■ DESCRIPTION OF THE TASK ■
Where does the string "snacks" occur in the entries below? Copy every line where it does.

------------

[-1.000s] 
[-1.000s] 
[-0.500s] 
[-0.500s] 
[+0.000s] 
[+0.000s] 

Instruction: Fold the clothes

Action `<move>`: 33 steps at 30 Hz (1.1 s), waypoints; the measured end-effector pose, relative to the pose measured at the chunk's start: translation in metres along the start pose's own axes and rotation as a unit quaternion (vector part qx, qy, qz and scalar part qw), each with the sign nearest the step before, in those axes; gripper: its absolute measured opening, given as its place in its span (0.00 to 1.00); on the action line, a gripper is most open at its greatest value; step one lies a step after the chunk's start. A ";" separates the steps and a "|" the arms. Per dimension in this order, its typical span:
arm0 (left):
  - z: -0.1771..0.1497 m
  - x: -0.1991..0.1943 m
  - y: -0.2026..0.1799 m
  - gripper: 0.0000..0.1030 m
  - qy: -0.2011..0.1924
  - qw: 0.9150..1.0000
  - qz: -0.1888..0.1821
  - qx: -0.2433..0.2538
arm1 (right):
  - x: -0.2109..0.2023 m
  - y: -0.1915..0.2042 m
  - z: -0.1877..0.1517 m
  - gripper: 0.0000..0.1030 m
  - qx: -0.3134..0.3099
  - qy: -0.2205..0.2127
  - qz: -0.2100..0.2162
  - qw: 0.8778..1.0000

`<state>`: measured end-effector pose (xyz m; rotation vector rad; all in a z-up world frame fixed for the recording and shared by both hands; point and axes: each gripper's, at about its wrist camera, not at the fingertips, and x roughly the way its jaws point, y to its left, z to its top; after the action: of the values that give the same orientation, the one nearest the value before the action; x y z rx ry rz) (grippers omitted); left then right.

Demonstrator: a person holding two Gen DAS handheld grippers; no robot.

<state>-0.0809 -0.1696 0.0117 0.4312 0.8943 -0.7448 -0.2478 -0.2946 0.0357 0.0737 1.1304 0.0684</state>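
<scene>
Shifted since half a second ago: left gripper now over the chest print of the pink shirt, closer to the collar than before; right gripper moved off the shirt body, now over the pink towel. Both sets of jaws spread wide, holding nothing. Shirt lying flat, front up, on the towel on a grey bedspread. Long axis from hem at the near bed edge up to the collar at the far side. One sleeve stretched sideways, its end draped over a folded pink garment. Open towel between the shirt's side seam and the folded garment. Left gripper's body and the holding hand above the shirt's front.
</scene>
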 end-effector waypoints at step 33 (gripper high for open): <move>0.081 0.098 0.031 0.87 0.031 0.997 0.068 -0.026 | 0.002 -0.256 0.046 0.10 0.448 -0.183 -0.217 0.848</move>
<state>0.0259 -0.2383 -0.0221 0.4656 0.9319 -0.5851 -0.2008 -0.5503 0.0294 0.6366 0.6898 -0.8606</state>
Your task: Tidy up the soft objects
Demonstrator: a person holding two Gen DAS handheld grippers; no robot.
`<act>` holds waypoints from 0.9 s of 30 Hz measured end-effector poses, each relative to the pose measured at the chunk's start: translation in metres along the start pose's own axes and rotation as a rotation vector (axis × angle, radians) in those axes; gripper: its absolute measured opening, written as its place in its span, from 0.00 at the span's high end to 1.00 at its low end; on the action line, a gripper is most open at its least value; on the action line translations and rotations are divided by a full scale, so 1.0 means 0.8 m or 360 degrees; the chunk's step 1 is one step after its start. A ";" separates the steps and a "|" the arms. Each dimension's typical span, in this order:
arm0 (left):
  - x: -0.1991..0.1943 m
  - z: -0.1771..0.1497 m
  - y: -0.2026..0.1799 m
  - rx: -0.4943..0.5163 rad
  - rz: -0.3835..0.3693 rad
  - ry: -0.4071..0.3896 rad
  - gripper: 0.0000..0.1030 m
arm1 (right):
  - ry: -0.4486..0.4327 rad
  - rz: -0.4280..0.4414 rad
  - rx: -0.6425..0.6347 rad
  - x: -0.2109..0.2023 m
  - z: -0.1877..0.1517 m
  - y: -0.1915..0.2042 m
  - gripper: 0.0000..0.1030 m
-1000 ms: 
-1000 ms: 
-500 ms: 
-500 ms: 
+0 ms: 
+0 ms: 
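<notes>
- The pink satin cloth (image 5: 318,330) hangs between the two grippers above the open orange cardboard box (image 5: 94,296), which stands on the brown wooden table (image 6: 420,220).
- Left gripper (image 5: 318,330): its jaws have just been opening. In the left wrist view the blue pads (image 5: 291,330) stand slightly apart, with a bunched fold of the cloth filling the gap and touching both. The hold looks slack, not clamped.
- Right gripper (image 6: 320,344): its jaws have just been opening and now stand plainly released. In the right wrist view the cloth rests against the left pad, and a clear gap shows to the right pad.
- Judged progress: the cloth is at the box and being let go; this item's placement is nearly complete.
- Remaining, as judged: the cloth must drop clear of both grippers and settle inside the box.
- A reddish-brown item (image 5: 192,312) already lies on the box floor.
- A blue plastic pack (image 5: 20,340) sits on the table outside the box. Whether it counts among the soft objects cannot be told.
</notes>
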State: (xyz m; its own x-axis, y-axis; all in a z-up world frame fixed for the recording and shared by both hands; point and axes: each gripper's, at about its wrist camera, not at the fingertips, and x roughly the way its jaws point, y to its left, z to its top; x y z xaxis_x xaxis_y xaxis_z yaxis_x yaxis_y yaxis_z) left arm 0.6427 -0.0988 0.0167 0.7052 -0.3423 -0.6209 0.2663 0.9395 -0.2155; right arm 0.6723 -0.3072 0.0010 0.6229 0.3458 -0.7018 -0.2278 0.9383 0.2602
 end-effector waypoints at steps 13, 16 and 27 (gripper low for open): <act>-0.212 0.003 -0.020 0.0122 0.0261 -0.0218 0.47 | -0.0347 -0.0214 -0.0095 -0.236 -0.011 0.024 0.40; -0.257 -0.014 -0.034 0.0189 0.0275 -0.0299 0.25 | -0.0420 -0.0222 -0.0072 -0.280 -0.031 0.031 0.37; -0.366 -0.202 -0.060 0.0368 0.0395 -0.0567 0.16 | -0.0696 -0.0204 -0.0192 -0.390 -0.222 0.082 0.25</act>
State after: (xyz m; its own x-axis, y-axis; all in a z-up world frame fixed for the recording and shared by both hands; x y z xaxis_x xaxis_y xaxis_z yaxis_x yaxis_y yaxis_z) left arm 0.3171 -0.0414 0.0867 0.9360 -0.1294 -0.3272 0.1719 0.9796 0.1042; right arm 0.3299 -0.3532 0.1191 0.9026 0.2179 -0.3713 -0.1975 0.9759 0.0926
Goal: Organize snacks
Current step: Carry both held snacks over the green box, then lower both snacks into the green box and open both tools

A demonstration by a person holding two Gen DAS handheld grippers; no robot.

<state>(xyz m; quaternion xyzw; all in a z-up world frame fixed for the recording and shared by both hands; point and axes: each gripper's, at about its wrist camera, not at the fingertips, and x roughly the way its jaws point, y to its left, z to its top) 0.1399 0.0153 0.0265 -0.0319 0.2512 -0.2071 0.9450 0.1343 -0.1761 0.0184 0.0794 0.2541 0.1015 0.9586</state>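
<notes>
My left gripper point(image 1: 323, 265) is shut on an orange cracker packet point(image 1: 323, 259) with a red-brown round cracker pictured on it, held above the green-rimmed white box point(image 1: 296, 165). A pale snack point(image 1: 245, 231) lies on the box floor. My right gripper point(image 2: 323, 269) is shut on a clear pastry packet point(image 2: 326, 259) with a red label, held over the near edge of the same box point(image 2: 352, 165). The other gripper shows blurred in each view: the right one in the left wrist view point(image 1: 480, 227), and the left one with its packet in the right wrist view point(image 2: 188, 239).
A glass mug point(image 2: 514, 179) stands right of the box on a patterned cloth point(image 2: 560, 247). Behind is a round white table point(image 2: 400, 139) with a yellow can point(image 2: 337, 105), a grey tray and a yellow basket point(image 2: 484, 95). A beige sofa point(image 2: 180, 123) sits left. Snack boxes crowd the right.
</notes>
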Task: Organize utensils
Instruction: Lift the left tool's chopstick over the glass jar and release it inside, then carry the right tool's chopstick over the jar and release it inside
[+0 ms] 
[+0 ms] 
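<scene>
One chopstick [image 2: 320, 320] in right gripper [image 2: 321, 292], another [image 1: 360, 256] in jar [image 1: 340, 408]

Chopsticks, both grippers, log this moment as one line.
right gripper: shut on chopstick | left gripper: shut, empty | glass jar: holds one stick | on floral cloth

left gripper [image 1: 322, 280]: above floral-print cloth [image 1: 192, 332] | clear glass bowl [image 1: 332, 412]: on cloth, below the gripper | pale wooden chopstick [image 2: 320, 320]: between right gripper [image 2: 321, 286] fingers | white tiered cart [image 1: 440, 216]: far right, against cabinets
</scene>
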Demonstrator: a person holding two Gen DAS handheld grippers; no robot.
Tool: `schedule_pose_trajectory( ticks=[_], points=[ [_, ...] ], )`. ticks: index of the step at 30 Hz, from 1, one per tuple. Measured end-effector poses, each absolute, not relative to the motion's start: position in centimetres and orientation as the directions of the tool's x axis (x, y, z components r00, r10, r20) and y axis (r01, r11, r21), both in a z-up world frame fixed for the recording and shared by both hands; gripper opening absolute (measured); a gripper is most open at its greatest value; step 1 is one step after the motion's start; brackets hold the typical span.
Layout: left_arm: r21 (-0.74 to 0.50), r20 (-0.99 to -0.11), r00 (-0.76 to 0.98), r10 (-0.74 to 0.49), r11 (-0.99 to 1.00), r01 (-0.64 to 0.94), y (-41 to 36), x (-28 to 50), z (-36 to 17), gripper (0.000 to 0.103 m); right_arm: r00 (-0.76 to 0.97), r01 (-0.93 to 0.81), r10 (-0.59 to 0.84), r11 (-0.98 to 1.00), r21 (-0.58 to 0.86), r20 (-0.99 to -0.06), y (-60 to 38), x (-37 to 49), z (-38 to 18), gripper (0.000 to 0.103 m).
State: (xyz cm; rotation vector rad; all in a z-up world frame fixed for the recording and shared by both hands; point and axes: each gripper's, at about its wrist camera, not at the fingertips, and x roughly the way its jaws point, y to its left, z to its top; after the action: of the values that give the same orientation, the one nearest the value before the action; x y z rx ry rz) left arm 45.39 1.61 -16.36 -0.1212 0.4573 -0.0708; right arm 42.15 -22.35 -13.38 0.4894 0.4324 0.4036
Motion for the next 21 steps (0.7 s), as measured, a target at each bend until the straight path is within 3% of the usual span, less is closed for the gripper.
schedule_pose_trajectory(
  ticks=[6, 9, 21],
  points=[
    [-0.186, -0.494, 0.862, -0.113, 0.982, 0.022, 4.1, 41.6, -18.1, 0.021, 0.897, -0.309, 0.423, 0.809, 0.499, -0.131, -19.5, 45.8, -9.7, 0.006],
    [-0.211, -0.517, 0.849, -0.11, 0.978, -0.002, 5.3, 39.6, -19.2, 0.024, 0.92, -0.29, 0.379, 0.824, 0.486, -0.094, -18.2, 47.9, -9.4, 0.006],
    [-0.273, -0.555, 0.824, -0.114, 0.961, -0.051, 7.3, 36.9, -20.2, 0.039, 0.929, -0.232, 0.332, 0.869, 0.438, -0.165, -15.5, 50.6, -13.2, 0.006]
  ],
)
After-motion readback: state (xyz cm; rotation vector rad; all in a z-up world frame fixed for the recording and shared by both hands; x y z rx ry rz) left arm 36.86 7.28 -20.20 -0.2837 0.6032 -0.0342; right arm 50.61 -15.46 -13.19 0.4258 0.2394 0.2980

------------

■ ANSWER TO THE PROBLEM ■
Goal: Organize snacks
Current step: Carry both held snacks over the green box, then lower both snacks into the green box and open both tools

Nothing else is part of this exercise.